Flight described the L.71 as a flying boat on wheels because, in the 1920s, such aircraft were almost the only modern pusher biplanes. Visually, the most unusual feature was the extreme stagger, introduced to optimise the view for each of the occupants of its tandem cockpits. Both wings had spruce spars, continuous from tip to tip, and spruce ribs. The larger upper wing had no dihedral but carried the ailerons; the lower wing had 1.5° of dihedral. Outward leaning, aluminium tube N-form interplane struts braced the wings but there was none of the usual flying wire bracing in the single bay; the wings were aerodynamically quite thick, allowing them to be internally braced cantilevers. The upper wing centre section was supported by a shorter pair of outward leaning N struts from the upper fuselage. Though the lower plane was set at mid-fuselage the interplane gap was large, to provide clearance for the two blade propeller.

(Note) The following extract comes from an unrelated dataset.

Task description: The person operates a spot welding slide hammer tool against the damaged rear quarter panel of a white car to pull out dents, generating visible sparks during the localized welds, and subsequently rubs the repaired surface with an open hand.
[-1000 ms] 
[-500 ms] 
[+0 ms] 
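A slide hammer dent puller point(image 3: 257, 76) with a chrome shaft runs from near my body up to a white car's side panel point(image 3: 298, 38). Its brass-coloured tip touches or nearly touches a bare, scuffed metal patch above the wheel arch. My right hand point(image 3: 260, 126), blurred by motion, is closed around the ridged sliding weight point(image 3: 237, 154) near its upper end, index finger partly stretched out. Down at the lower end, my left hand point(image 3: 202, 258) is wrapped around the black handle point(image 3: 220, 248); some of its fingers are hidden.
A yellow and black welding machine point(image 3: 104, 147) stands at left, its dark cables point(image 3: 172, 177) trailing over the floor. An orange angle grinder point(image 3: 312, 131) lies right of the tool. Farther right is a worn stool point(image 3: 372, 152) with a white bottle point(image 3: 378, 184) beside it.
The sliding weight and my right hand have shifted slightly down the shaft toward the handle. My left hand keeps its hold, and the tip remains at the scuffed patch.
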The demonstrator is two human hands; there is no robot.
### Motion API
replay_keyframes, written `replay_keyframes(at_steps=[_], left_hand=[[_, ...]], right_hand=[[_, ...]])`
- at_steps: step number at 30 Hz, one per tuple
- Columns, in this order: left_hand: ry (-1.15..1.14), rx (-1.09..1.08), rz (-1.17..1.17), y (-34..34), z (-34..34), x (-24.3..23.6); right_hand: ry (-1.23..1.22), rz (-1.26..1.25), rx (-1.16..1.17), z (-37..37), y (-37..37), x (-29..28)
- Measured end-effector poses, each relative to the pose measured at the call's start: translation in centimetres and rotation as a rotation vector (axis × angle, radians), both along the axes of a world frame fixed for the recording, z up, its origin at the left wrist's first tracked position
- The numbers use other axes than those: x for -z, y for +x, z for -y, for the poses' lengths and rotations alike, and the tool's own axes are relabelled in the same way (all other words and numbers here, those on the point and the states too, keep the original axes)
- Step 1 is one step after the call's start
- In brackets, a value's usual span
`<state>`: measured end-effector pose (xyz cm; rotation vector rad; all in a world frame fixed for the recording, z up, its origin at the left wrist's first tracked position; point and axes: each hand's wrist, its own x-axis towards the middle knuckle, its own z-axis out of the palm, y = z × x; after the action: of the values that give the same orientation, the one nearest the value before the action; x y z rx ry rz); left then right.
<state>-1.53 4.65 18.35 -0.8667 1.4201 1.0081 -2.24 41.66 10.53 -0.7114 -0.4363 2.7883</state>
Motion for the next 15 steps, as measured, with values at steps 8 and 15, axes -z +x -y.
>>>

The pusher configuration 55 hp Siemens-Halske Sh 10 five cylinder radial was aerodynamically faired into the upper wing trailing edge but was not structurally connected to it; instead, four tubes from the fuselage formed the engine mounting. The fuel tank was within the forward section of the upper wing, feeding the engine by gravity with some pressure assistance. The fuselage was of mixed construction. From the nose to the lower wing leading edge, a region which included the two cockpits, it was a flat sided wooden structure, covered in plywood; aft, it was built from wire braced, welded steel tubes and fabric covering. This section included the lower wing mounting. The tail surfaces were fabric covered, over mixed steel and duraluminum frames. The incidence of the tailplane could be adjusted for pitch trimming. The L.71 had a simple, fixed conventional undercarriage with short axles hinged to the lower fuselage longerons and forward braced with short horizontal struts. Sprung, telescopic legs with rubber shock absorbers were attached to the outer end of the axles and to the upper fuselage longerons.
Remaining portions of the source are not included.